Nesse cenário de resistência à redemocratização, o grupo de Frota optou por sabotar o processo, aspirando não só à perpetuação da ditadura, mas a uma repressão ainda mais feroz, algo que Bolsonaro ecoaria décadas depois, em uma entrevista infame, ao lamentar que "faltou matar uns trinta mil esquerdistas". A tática adotada foi uma série de atentados a bomba, destinados a semear o caos e tornar insustentável o retorno à democracia. Entre eles, destacam-se o explosivo enviado à sede da OAB no Rio de Janeiro, em agosto de 1980, que vitimou a secretária Lydia Monteiro; e a tentativa fracassada durante o show de MPB no Riocentro, em 30 de abril de 1981, que celebrava o Dia do Trabalho com artistas como Beth Carvalho, Chico Buarque, Vinicius de Moraes entre outros... A bomba, destinada ao público, detonou prematuramente no colo dos militares terroristas, matando o sargento Guilherme do Rosário e ferindo o capitão Wilson Machado, um erro grotesco que desmoralizou e expôs o grupo extremista aos olhos da nação e do mundo.

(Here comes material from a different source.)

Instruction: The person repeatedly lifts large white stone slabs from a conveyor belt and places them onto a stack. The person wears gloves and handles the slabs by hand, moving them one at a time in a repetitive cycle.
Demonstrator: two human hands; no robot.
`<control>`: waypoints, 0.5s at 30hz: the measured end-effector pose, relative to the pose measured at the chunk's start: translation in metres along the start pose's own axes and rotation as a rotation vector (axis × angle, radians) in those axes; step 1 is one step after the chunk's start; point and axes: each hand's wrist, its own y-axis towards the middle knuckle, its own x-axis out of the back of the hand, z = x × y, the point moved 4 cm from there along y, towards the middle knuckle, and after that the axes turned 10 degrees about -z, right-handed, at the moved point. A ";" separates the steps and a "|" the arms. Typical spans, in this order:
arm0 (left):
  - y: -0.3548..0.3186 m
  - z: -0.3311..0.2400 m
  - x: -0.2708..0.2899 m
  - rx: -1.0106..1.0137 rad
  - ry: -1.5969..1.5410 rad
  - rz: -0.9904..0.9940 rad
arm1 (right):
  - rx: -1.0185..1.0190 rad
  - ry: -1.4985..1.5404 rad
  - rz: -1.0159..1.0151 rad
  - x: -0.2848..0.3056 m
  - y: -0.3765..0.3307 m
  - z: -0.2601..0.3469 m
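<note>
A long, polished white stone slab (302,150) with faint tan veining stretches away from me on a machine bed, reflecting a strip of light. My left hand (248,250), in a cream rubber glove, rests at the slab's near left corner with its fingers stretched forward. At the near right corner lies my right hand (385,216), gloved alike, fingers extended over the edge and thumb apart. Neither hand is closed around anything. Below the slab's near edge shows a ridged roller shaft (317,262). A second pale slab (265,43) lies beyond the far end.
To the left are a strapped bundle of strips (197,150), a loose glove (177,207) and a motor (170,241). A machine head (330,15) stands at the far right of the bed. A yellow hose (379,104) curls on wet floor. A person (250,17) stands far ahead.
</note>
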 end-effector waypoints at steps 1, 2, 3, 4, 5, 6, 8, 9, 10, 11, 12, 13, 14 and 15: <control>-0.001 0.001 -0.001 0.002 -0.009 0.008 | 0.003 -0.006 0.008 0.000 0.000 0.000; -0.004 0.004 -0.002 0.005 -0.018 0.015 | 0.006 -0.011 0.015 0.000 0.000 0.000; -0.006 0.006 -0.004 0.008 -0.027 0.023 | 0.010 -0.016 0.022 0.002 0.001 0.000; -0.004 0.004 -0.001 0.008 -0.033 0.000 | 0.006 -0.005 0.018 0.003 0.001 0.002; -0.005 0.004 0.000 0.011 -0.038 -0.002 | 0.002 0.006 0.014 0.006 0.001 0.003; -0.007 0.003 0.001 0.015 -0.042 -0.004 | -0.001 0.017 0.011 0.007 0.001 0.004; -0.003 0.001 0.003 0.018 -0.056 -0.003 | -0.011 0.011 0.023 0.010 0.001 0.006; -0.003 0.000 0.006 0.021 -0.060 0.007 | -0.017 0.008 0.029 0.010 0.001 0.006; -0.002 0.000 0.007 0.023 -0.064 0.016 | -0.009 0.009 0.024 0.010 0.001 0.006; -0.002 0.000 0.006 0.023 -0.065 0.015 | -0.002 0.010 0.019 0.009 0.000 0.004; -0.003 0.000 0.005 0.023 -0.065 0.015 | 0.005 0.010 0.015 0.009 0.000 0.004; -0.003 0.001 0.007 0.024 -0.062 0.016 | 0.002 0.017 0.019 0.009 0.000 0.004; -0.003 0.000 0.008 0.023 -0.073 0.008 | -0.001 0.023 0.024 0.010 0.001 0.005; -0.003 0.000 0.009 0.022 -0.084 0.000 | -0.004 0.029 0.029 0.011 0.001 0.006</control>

Derrotados por suas próprias falhas grandes grandes mobilizações popular em que conquistamos a anistia e as eleições diretas, os remanescentes dessa linha dura hibernaram nas academias militares, aguardando novas oportunidades. Entre os generais agora condenados, como Walter Braga Netto, Paulo Sérgio Nogueira e o almirante Almir Garnier Santos, destaca-se a figura controversa de Augusto Heleno, que fora ajudante de ordens de Frota nos anos 1970, promotor ds doutrina de que as Forças Armadas transcendem as leis, atuando como guardiãs da pátria, da família e da ordem contra o espectro do comunismo. Heleno personifica esse extremismo: como comandante militar da Missão das Nações Unidas para a Estabilização no Haiti (Minustah), em 2005, liderou a operação em Cité Soleil que resultou no massacre de dezenas de civis, estimativas variam de centenas de mortos, incluindo mulheres e crianças, em um bairro pobre do Porto Príncipe. Denunciado por organizações de direitos humanos como um "massacre indiscriminado", o episódio manchou a imagem do Brasil, levando a ONU a pressionar por sua remoção do comando, embora ele negasse as acusações de abusos.
Braga Netto, Paulo Sérgio e Garnier seguem a mesma cartilha ideológica, predominante em certos círculos das academias militares: a noção de que o Exército deve intervir na política sempre que o povo ou os civis ousem alterar o status quo, seja ampliando a democracia, implementando políticas sociais reparadoras ou expandindo direitos, como a demarcação de terras indígenas ou cotas raciais, rotulados como "comunismo disfarçado". Essa visão, enraizada na era da ditadura, encontrou em Bolsonaro um arauto contemporâneo, mas o julgamento desta semana construiu uma barreira intransponível contra tal retrocesso.
Assim, além de sua relevância histórica inédita e fundamental, essa sentença configura-se como um bloco monolítico na edificação de nossa jovem e vigorosa democracia — um marco que, com o passar do tempo, revelará camadas profundas de importância política e sociológica. Trata-se, enfim, da primeira punição efetiva a militares por tentativa de golpe de Estado no Brasil, um antídoto tardio, mas vital, contra a herança da impunidade e assim vamos sendo atores e assistentes de nossa própria história em permanente construção.